Didn't Luigi have something to say about that?

[–] ZILtoid1991@lemmy.world 11 points 1 month ago

Well, he could beat up all the CEOs and politicians...

[–] jsomae@lemmy.ml 10 points 1 month ago

This is what I like about Wonder Woman. She shows up and is like. "Oh shit! There's a world war going on! Better go stop that." Meanwhile in the present super man is stopping random petty theft.

[–] Tattorack@lemmy.world 9 points 1 month ago (1 children)

Yeah, sorry guys, but these sorts of things aren't really Superman's department.

Uh... You could... Hmm... You could try asking Mr. Terrific.

[–] Kolanaki@pawb.social 14 points 1 month ago* (last edited 1 month ago) (2 children)

Bullshit.

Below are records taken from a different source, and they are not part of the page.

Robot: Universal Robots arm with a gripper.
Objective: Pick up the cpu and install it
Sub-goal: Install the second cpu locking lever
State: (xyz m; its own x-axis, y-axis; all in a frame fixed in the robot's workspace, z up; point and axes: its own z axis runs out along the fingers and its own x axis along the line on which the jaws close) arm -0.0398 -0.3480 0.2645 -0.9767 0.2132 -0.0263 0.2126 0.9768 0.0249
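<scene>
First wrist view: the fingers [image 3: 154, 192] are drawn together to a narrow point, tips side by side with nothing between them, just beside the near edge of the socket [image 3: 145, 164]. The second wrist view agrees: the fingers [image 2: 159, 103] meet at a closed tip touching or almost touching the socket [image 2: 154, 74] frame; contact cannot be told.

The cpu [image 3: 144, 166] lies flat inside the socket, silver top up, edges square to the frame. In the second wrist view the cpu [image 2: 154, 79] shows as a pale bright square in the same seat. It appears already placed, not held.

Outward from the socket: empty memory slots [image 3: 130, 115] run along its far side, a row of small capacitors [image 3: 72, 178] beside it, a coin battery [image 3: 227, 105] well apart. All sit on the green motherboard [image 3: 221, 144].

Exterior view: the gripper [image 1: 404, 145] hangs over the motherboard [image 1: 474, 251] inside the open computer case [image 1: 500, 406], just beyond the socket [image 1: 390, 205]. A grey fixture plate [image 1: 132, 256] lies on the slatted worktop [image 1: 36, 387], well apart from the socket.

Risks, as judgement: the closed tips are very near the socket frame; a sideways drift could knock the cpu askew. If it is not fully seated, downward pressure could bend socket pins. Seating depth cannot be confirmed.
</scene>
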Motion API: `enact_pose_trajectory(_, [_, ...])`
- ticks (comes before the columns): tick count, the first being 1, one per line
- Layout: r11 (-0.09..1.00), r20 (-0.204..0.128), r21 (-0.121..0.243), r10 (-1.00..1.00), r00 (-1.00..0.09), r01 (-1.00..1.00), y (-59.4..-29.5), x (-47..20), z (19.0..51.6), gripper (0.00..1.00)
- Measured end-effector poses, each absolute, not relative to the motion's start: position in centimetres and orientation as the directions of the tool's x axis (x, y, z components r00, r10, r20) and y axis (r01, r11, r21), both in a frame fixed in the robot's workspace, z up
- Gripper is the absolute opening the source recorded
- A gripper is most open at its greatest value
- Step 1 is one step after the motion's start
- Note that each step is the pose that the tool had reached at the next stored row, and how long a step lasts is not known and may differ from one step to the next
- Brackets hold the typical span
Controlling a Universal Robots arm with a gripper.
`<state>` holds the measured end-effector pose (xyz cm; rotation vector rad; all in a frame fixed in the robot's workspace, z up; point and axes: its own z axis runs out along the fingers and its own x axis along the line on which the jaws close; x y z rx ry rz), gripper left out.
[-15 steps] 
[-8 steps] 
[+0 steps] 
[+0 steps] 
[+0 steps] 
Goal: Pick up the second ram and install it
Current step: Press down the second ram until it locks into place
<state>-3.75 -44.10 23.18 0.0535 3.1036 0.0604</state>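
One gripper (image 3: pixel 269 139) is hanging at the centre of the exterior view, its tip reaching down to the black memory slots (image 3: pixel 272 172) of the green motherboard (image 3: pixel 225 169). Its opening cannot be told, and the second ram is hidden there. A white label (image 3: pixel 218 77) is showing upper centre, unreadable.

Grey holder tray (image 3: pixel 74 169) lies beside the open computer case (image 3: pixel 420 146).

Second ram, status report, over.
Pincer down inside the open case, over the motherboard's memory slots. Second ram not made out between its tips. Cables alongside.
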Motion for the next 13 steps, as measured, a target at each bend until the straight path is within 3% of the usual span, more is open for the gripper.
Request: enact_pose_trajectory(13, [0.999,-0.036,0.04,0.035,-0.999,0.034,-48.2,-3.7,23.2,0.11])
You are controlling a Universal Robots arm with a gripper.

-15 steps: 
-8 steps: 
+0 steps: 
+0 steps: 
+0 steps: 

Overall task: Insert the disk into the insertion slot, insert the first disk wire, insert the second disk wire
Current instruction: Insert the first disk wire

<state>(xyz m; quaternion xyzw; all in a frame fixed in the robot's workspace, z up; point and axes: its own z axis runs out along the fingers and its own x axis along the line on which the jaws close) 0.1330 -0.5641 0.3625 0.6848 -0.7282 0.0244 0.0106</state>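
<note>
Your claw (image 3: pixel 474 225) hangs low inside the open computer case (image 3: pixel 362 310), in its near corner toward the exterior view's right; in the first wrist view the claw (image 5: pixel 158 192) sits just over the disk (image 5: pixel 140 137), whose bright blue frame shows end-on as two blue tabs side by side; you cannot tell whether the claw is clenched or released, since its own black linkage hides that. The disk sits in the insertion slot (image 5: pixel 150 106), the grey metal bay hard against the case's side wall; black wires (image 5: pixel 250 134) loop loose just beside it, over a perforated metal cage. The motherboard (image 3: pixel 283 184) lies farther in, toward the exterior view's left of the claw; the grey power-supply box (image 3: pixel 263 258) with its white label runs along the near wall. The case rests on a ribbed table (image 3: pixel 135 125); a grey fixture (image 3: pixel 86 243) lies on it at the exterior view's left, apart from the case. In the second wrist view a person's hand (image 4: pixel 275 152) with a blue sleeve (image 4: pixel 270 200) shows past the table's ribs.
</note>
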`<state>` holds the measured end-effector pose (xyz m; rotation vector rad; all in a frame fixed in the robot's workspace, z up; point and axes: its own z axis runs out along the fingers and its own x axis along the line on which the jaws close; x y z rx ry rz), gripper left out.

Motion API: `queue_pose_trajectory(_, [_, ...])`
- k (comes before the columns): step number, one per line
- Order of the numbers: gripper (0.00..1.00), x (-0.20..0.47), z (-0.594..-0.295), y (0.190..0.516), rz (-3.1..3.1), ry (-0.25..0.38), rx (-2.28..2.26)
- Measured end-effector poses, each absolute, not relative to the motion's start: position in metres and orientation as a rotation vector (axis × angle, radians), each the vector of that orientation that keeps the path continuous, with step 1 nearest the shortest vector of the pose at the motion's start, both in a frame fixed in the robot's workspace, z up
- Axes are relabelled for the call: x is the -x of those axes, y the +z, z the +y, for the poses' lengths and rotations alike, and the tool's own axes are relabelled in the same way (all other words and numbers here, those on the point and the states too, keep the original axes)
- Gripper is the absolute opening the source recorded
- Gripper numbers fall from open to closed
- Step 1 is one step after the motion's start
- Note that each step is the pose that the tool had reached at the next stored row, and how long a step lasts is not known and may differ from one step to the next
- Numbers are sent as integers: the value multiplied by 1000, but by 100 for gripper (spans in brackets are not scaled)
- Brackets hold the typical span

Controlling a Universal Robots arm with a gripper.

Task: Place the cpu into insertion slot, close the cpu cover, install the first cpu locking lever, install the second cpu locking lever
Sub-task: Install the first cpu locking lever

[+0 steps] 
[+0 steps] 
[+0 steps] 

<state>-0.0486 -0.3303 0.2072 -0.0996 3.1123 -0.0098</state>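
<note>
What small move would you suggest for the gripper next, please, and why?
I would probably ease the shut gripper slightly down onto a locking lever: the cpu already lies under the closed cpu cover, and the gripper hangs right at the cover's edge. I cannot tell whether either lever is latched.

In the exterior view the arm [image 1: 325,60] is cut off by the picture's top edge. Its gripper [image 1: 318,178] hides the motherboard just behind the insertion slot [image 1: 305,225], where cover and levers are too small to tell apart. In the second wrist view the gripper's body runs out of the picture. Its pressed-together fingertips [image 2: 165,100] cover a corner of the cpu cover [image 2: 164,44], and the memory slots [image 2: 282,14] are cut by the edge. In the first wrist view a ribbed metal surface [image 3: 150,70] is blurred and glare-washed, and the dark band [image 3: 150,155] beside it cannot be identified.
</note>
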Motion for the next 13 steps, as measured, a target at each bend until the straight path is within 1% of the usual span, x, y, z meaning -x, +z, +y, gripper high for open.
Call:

Superman can totally stop global warming by simply pushing Earth further away from the sun. Similar to how he sent the whole planet back in time by just turning it backwards.

And I guess he could just beat the fuck outta the ceos of every major corporation, too. It worked against Lex Luthor.

[–] Tattorack@lemmy.world 15 points 1 month ago* (last edited 1 month ago) (2 children)

D:

W-why The fuck would you want that!? He'd literally be effecting the orbit of a whole ass planet, you have no idea the kinds of consequences that'll bring! And it wouldn't even solve the pollution problem!

Superman isn't supposed to mess with time either. That is the type of shit that gives Lex Luthor's arguments against someone like Superman a point!